» **Task item**
Look over the lines below. Report each one that includes the string "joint".

» **Given data**
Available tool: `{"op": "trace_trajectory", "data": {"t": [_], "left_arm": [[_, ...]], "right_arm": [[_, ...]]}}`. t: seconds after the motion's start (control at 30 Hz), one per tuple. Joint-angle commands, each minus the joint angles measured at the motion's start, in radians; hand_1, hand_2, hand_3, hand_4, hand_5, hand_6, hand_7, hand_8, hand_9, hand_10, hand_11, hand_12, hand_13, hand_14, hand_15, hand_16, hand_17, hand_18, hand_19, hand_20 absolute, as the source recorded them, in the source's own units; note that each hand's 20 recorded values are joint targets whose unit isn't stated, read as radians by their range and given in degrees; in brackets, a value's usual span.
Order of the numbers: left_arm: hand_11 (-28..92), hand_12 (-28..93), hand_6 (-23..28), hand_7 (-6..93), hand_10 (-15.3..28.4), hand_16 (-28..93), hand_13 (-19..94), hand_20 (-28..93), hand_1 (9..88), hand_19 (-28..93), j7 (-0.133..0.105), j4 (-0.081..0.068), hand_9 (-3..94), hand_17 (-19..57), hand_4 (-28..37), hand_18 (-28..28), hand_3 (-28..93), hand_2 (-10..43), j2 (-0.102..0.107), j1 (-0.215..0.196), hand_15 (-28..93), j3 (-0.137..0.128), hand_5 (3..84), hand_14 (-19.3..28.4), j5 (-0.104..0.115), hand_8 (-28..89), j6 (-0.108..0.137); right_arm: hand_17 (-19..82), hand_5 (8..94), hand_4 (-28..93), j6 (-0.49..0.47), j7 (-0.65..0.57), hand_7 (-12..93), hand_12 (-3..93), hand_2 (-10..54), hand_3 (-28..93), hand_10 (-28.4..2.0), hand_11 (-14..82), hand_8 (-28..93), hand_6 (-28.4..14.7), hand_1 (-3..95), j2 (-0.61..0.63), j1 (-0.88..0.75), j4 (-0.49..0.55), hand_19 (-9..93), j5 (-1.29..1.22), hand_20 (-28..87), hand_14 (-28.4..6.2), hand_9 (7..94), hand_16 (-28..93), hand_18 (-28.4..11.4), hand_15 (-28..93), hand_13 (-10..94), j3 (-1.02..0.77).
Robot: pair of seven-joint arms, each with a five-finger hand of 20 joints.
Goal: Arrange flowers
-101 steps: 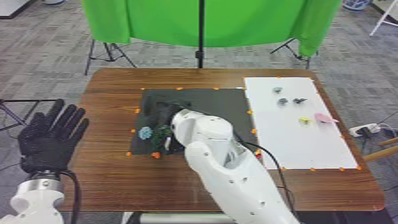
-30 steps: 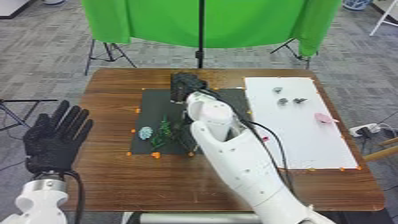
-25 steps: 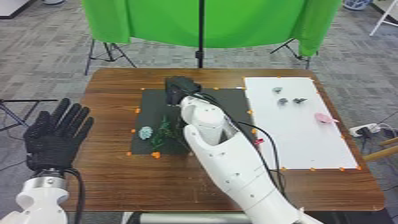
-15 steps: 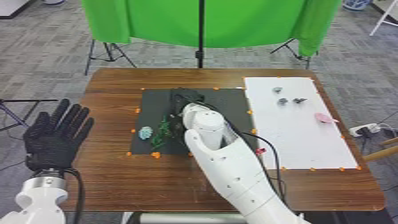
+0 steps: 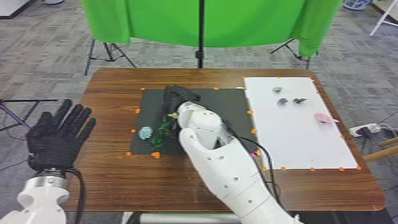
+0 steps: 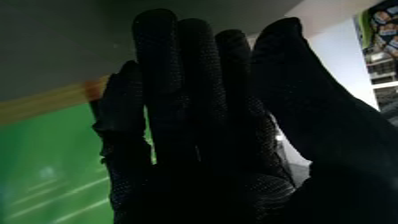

» **Answer for this exercise**
Available tool: `{"op": "trace_trajectory", "data": {"t": [_], "left_arm": [[_, ...]], "right_arm": [[_, ...]]}}`. t: seconds after the motion's start (control at 30 Hz), one per tuple. Joint-angle commands, each minus the joint angles measured at the motion's start, in radians; hand_1, hand_2, hand_3, hand_4, hand_5, hand_6, hand_7, hand_8, hand_9, hand_10, hand_11, hand_12, hand_13, hand_14, hand_15, hand_16, hand_17, hand_18, hand_19, hand_20 absolute, as the source recorded them, in the source's own units; note that each hand's 20 recorded values are joint targets whose unit isn't stated, read as radians by their range and given in degrees; in brackets, a value's usual span.
Robot: pair of seven-joint arms, each with a five-finger hand of 20 joints.

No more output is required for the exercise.